ADHD in Women and Girls: Why It Is So Often Missed

7 min read

Women with ADHD are diagnosed an average of 5–10 years later than men. A combination of symptom presentation differences, social masking, diagnostic bias, and a historical research base built primarily on hyperactive boys has left millions of women reaching adulthood without understanding the neurological basis of their struggles.

How ADHD presents differently in women

Women more commonly present with inattentive ADHD, which lacks the visible hyperactivity that triggers referrals. Compensatory strategies — perfectionism, over-preparation, internalised distress — mask functioning impairments.
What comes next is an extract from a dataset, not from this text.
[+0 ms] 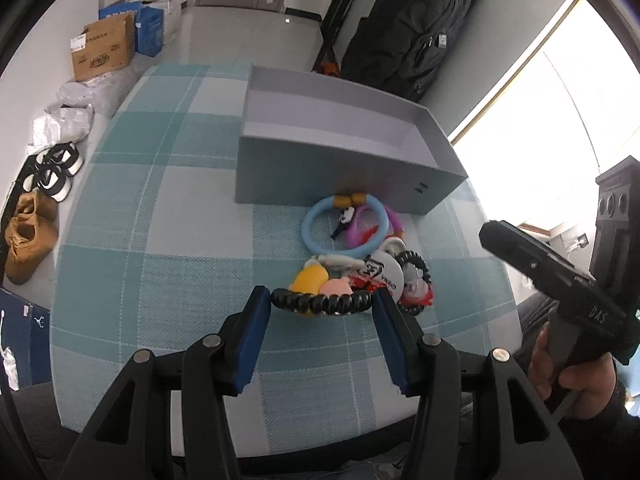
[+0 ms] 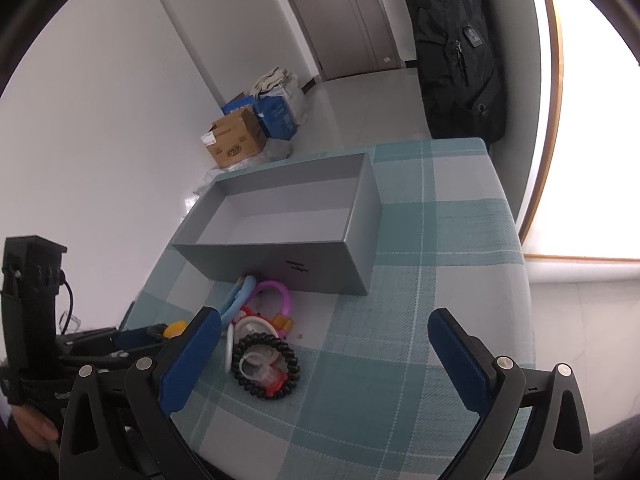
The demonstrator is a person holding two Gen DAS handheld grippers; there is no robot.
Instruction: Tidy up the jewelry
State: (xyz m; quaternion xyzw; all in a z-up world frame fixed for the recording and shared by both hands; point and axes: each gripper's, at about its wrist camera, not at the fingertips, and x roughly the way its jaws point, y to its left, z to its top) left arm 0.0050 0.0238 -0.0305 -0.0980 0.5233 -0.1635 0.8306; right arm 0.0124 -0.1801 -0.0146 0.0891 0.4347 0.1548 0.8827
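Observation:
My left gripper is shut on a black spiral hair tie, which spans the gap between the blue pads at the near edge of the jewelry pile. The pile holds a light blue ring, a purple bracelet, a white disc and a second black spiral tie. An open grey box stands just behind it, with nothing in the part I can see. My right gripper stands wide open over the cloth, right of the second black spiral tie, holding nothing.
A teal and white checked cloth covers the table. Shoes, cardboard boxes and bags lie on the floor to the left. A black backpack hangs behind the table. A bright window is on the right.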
Emotional dysregulation is often the presenting symptom, leading to misdiagnoses of anxiety disorder, borderline personality disorder, or depression.

The masking phenomenon

Masking — the conscious and unconscious suppression of ADHD symptoms — is exhausting. Women with ADHD frequently report working twice as hard as peers to produce similar results, maintaining external order while experiencing inner chaos, and feeling profoundly misunderstood. The cost of chronic masking includes burnout, anxiety, and a persistent damaging sense of inadequacy.

Hormonal influences on ADHD

Oestrogen and progesterone directly modulate dopamine and norepinephrine — the neurotransmitters most affected by ADHD. Many women experience significant symptom fluctuations across their menstrual cycle. Perimenopause often triggers a dramatic worsening of previously manageable ADHD, sometimes resulting in a first-ever diagnosis in women in their 40s.